新潟、もしくは越後長岡と聞いてイメージするものはなんでしょう。これからの季節だと、やはり雪かもしれません。日本有数の豪雪地帯である越後の雪は、さらさらのパウダースノーではなく、日本海からの湿った風を受けたずっしり重いベタ雪。ここで暮らす人にとっては少々厄介で気が滅入る雪ではありますが、雪国ならではの資源もあるんです。
その中のひとつが、古民家などに使われている古い木材。いま、住居やオフィスのリノベーション材料やインテリアの素材として、全国的に脚光を浴びています。
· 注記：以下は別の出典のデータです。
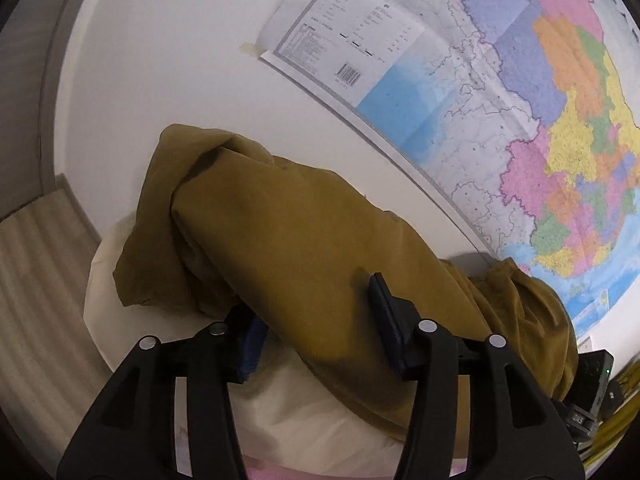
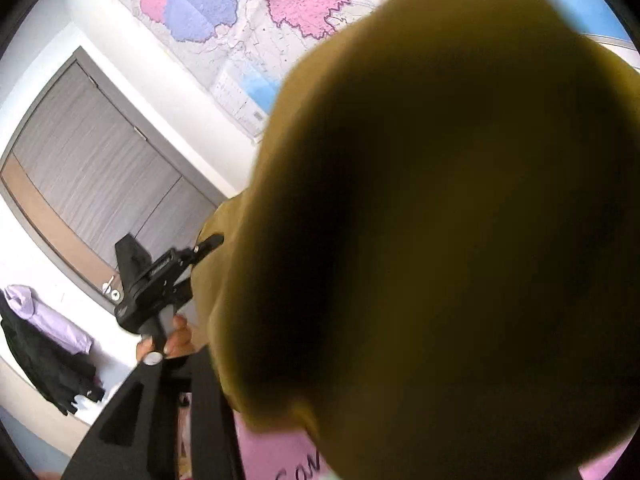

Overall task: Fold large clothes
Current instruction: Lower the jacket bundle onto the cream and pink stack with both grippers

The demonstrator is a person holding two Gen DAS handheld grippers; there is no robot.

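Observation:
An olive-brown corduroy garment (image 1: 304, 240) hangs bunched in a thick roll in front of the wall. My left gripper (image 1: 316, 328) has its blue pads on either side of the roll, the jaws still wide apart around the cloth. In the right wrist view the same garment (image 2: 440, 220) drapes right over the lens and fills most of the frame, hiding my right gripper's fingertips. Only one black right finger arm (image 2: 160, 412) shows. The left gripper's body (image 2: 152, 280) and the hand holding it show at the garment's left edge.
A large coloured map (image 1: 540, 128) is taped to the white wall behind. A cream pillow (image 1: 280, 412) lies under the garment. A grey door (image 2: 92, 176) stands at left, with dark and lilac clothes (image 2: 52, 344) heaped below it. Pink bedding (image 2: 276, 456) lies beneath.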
長岡市不動沢、越路地域にある「井口製材所」は、豪雪地帯の冬を耐え抜いた良質な古材を「越後古材」として国内外に広めている会社。在庫量が日本トップクラスを誇る1万本の古材のほか、古道具や家具、骨董など時代の空気を醸し出す古物全般が揃う同社には、映画やTVドラマの制作スタッフもやって来ます。お会いしたのは三代目で30歳の若き専務、井口達哉さん。東京から長岡に戻って3年目、フレッシュな感覚で古材をPRする井口さんが、“古き良きもの”が詰まった12棟の倉庫を案内してくれました。